When a film opens with the title, "Based on a true story," one wonders if the filmmakers are trying to bolster a flimsy premise with claims of authenticity.
But "Bottle Shock," which had its world premiere at Sundance, enshrines an irresistible story that happens to be (mainly) true. It takes place in 1976, the year of the American Bicentennial, and in these cynical times, it is nice to be reminded of an American victory that is actually worth celebrating. This might not have been a momentous world achievement, but it was a gratifying victory all the same.

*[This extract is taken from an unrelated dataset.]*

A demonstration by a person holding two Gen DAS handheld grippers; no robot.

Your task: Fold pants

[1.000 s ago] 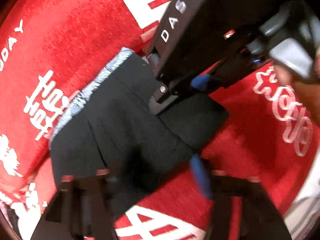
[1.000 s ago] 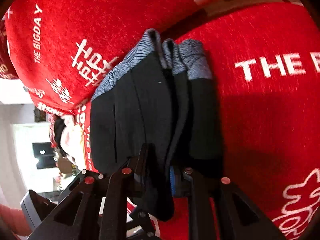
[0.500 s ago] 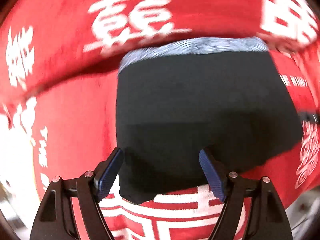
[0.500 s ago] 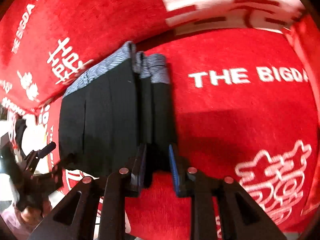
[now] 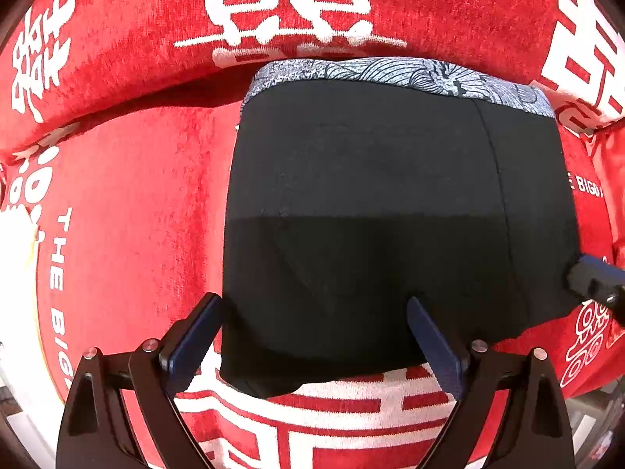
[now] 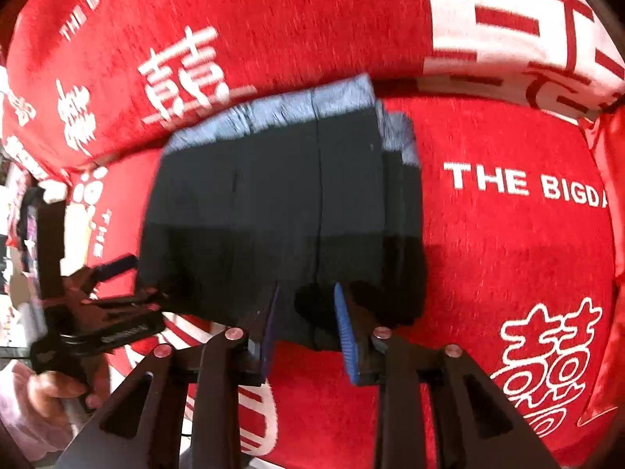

The contest takes place in the world of wine, in a time when California wines competed for the first time in a prestigious competition in France. One of the competitors was Chateau Montelena, a vineyard owned by Jim Barrett, who dropped out of the corporate rat race to pursue his dream of cultivating grapes. Jim is just one of the engaging characters in this tale of American hayseeds taking on French connoisseurs. Because of the wine backdrop, some will compare the film to "Sideways," but the comparisons are not really fair. This is a different kind of movie, a classic underdog tale with lots of humor and heart. With the right handling, it could be a hit on the specialty circuit.
The film begins by introducing an intriguing ensemble. In the Napa Valley, Jim (Bill Pullman) is locked in constant battle with his slacker son, Bo (Chris Pine), who works for him at the vineyard. Another worker, Gustavo (Freddy Rodriguez), the son of a Mexican field hand, hopes to launch his own label. Both of the men are infatuated with Sam (Rachael Taylor), a new arrival in town. Meanwhile, in Paris, Steven Spurrier (Alan Rickman) hopes to revive his failing wine business by sponsoring a competition, and a friend encourages him to visit California to add a new gimmick to the contest.